### [What the task asks]
Where a line below contains "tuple", count it. Reply with the total only.

### [Excerpted records]
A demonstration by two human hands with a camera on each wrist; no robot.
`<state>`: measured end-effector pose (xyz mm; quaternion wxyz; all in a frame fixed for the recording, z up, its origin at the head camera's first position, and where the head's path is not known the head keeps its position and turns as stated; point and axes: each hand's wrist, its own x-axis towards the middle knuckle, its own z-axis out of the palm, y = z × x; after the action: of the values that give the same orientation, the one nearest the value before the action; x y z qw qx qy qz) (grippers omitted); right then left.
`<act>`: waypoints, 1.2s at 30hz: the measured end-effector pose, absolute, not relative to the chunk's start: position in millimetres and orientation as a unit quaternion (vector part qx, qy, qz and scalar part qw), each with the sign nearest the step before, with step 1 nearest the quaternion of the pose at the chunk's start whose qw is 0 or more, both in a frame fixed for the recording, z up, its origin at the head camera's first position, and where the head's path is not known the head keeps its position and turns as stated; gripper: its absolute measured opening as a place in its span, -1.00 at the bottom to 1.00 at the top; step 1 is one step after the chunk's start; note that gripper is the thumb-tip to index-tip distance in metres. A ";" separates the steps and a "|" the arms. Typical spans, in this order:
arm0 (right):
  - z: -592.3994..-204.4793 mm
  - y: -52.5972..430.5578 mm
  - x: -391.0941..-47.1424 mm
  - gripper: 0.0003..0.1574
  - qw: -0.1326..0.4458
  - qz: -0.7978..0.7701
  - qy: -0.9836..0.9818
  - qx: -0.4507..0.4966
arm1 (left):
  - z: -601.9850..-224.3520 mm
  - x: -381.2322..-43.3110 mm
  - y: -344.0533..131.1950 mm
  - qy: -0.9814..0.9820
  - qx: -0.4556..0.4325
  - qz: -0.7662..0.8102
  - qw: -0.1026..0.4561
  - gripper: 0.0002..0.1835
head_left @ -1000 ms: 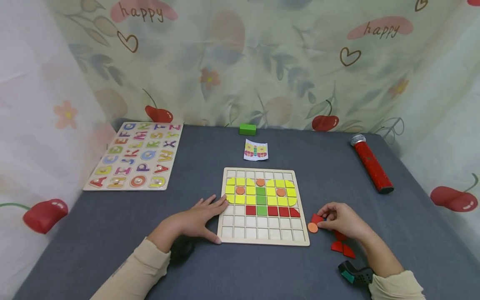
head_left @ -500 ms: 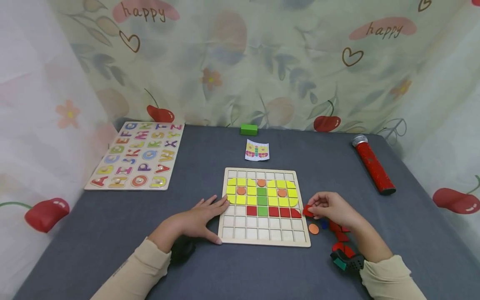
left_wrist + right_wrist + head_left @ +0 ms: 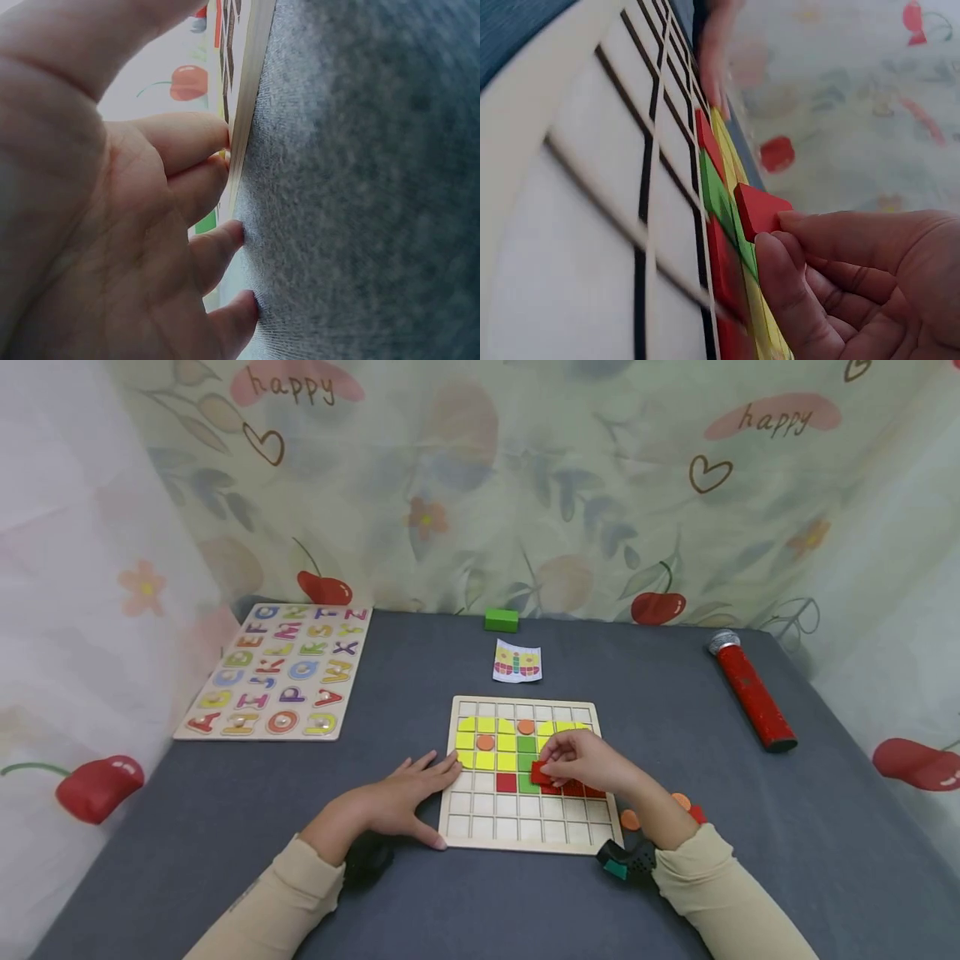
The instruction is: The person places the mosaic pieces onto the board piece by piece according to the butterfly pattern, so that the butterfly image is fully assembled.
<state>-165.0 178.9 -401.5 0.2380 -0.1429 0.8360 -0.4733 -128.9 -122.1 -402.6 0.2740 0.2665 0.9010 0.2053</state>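
Observation:
A red square tile (image 3: 760, 210) is pinched between thumb and forefinger of my right hand (image 3: 588, 762), held over the green column of the wooden grid board (image 3: 495, 839). On the board lie yellow tiles (image 3: 486, 760), green tiles (image 3: 527, 744), orange discs (image 3: 526, 727) and a row of red tiles, partly hidden by my right hand. One red tile (image 3: 506, 782) sits left of the green column. My left hand (image 3: 393, 797) rests with spread fingers at the board's left edge, its fingertips against the board's side and the cloth in the left wrist view.
Beside the board's right edge lie orange discs (image 3: 629, 820) and red pieces (image 3: 697, 814), partly covered by my right forearm. A pattern card (image 3: 517, 662) and a green block (image 3: 501, 620) are behind the board. An alphabet board (image 3: 262, 693) stands left, a red microphone (image 3: 753, 693) right.
My right hand has picked a red tile from the loose pieces at the right and carried it left across the board to the green column. The left hand stays in place.

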 end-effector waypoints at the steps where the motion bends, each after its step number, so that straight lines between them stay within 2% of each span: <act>1: -402.1 171.7 -166.2 -0.76 0.241 -0.475 0.834 -0.148 | -402.5 -128.8 -122.3 0.901 0.266 0.205 0.274 0.09; 8: -408.2 129.7 -170.7 -0.82 0.242 -0.466 0.829 -0.191 | -401.9 -129.5 -122.6 0.899 0.269 0.206 0.279 0.08; 19: -412.0 109.6 -168.3 -0.91 0.157 -0.386 0.876 -0.241 | -400.0 -129.3 -122.2 0.898 0.271 0.206 0.279 0.07; 29: -410.5 117.0 -162.0 -0.89 0.156 -0.388 0.879 -0.229 | -400.2 -128.6 -122.0 0.899 0.264 0.209 0.281 0.06; 36: -406.1 150.1 -152.9 -0.82 0.155 -0.423 0.873 -0.186 | -400.1 -127.7 -122.2 0.899 0.265 0.213 0.277 0.07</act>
<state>-152.9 150.1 -406.1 0.1549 -0.1860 0.8733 -0.4228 -127.7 -122.2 -400.1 0.2767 0.2649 0.8988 0.2131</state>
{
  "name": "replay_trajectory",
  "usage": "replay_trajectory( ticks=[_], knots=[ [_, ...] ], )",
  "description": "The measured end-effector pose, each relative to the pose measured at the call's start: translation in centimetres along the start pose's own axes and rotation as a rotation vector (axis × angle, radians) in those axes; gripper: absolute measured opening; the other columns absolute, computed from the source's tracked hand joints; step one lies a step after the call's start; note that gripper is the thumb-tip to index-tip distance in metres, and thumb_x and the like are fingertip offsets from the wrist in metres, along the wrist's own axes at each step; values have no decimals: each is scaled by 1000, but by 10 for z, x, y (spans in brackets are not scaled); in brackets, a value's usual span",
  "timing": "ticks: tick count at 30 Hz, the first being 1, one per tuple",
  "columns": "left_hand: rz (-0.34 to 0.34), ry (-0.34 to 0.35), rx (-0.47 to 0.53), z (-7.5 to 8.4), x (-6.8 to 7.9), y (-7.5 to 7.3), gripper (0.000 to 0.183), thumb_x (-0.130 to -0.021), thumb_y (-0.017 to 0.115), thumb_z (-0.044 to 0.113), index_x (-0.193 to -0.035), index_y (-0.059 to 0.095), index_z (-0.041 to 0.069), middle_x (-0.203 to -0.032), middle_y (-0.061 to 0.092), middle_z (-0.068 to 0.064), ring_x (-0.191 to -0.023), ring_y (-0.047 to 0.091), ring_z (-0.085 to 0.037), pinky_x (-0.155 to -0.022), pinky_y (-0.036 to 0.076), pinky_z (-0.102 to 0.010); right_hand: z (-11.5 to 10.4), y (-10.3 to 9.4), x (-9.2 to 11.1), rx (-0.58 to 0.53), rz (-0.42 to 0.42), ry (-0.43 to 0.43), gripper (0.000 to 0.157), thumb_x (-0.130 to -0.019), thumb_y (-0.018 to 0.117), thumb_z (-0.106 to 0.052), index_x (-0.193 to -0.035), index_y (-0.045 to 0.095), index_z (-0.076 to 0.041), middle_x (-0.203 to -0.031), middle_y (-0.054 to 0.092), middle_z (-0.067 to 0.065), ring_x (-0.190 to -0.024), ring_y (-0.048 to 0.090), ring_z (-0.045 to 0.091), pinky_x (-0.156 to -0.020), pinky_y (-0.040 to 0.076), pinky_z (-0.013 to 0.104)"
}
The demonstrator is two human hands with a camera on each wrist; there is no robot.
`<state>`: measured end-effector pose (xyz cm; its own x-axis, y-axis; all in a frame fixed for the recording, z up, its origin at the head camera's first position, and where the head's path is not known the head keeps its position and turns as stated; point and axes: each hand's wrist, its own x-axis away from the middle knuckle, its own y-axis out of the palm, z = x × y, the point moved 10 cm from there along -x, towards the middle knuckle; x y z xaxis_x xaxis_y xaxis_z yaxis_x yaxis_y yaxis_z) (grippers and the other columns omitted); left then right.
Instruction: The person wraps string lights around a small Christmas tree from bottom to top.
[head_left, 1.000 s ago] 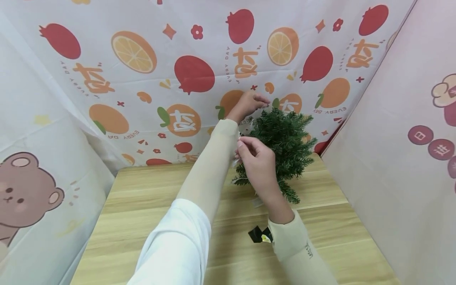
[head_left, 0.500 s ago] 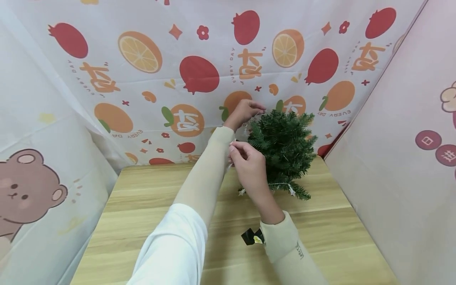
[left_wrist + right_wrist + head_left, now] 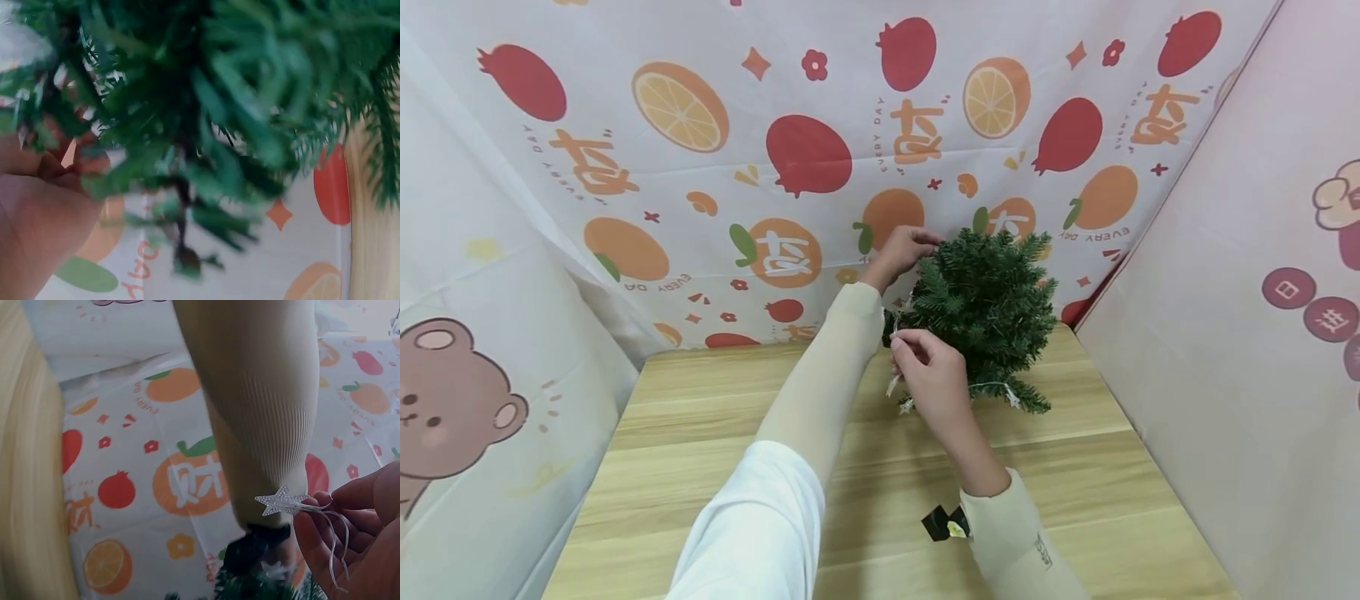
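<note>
Star light string (image 3: 282, 502): a clear star and its thin wire are pinched in the fingers of the right hand (image 3: 929, 372), just beside the left flank of the small green tree (image 3: 988, 304), with further stars (image 3: 1013, 398) draped along the tree's lower branches. The tree stands at the back of the wooden table (image 3: 700, 442) against the fruit-print backdrop (image 3: 715, 167). The left hand (image 3: 901, 250) reaches to the tree's upper left with curled fingers touching the branches; what it grips cannot be told.

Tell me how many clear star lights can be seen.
3: one star pinched in the right hand, two at the tree base. Branches may hide more.
</note>
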<state>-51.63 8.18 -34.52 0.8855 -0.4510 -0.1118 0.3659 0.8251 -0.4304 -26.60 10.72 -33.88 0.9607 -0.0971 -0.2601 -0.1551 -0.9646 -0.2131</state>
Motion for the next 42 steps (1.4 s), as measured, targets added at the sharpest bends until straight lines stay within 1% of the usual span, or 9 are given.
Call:
replay_trajectory(
  ticks=[7, 13, 16, 20, 23, 26, 32, 37, 42],
  knots=[
    [-7, 11, -15, -8, 14, -5, 25, -104, 58, 13, -123, 72, 9, -134, 65, -9, -128, 57, -24, -107, 48, -40, 20, -2, 13, 69, -4, 20, 15, -100, 64, -22, -104, 76, -14, -77, 70, 1, -73, 68, 24, -61, 54, 28],
    [-21, 50, 95, -6, 36, -6, 28, -104, 57, 12, -129, 69, 9, -138, 63, -8, -126, 59, -24, -107, 48, -43, 34, -4, 24, 79, 6, 48, 13, -98, 66, -21, -103, 76, -15, -78, 71, 1, -75, 69, 25, -62, 54, 28],
    [5, 68, 162, -7, 62, -13, 30, -103, 58, 12, -131, 67, 8, -136, 63, -10, -125, 60, -27, -107, 48, -44, 39, -5, 29, 55, 4, 76, 14, -99, 66, -22, -104, 75, -14, -81, 71, 2, -77, 69, 26, -64, 57, 30],
    [74, 69, 204, -18, 109, -13, 32, -102, 62, 18, -133, 65, 12, -133, 65, -10, -119, 63, -23, -102, 52, -37, 47, -5, 35, 14, -17, 110, 16, -100, 65, -21, -107, 74, -11, -86, 72, 7, -80, 70, 26, -66, 60, 31],
    [149, 65, 197, -28, 147, -8, 31, -100, 65, 20, -131, 67, 16, -123, 68, -10, -97, 65, -17, -84, 55, -29, 54, -2, 39, -4, -47, 133, 16, -100, 64, -21, -106, 73, -10, -89, 72, 10, -83, 70, 27, -69, 61, 36],
    [242, 90, 177, -33, 179, -5, 29, -99, 66, 20, -127, 70, 16, -113, 67, -12, -80, 58, -17, -67, 49, -25, 59, -2, 40, 2, -50, 143, 16, -100, 65, -22, -105, 73, -10, -89, 71, 9, -82, 69, 25, -70, 61, 38],
    [378, 171, 113, -27, 219, 3, 27, -99, 66, 20, -125, 71, 16, -108, 67, -4, -74, 54, -14, -60, 44, -24, 62, -7, 41, 84, -43, 121, 19, -99, 66, -29, -105, 75, -13, -90, 72, 7, -79, 65, 18, -67, 56, 29],
    [339, 286, 33, -8, 234, 18, 26, -99, 67, 17, -124, 72, 15, -107, 69, -1, -70, 52, -11, -58, 44, -25, 59, -14, 44, 132, -41, 105, 13, -98, 67, -26, -101, 75, -16, -89, 71, 3, -79, 61, 14, -66, 50, 26],
    [291, 482, -61, 20, 239, 32, 25, -97, 67, 12, -121, 73, 10, -117, 71, -4, -74, 54, -10, -63, 47, -24, 57, -24, 47, 109, -30, 113, 12, -98, 66, -21, -100, 73, -12, -85, 69, 5, -78, 62, 21, -64, 50, 26]
  ],
)
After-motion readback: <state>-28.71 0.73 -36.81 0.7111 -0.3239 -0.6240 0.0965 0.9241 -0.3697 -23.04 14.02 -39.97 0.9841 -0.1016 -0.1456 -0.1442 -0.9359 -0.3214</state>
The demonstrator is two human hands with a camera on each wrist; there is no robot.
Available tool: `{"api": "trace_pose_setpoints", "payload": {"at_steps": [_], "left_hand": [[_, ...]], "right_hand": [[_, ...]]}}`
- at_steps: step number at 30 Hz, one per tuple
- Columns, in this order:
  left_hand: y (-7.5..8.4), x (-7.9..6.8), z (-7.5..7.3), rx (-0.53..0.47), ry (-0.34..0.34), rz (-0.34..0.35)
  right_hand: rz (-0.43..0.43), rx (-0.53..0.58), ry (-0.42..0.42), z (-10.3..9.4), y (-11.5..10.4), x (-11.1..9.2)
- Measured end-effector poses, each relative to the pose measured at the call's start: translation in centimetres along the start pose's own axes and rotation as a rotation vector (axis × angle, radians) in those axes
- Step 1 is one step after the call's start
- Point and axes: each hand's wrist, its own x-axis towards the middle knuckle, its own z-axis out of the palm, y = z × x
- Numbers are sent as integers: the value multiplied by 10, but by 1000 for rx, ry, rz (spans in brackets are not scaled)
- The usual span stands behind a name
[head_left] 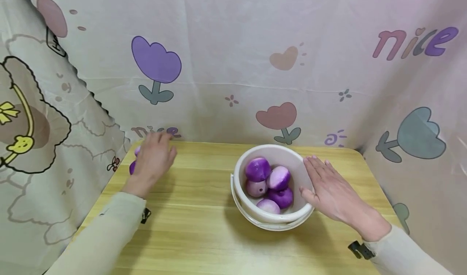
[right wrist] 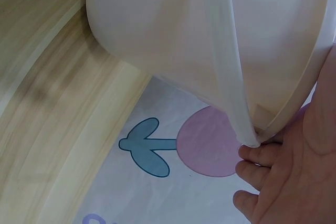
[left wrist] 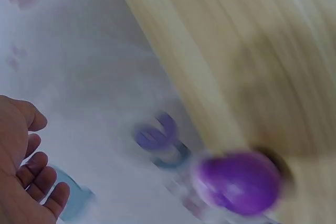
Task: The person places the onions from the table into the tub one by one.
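A white bucket [head_left: 244,202] holds several purple onions [head_left: 280,197], some deep violet and some paler. My right hand [head_left: 330,192] rests at the bucket's right rim with its fingers extended and the thumb over the inner side. In the right wrist view, the fingertips lie close to the end of the bucket's handle [right wrist: 226,51]. Over at the far left of the table, my left hand [head_left: 155,157] hovers with loosely bent fingers and nothing in it. Purple onions [head_left: 132,167] lie partly hidden behind that hand; one onion [left wrist: 241,182] shows blurred in the left wrist view.
The wooden table [head_left: 197,186] meets a patterned cloth [head_left: 219,56] along its back edge, and the cloth also hangs at both sides. The bucket's handle is folded down around its front.
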Motion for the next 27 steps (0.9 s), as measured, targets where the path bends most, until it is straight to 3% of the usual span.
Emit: {"api": "trace_pose_setpoints", "payload": {"at_steps": [5, 9, 14, 22, 27], "left_hand": [[-45, -15, 0, 50, 13, -99], [-67, -27, 2, 102, 8, -87], [-87, -36, 7, 179, -82, 28], [-115, -40, 7, 354, -331, 270], [-124, -40, 6, 435, -416, 363]], "right_hand": [[3, 7, -7, 0, -1, -1], [15, 7, -3, 0, -1, -1], [21, 5, -7, 1, -1, -1], [23, 9, -15, 0, 0, -1], [13, 8, -5, 0, 1, -1]]}}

### [Answer box]
2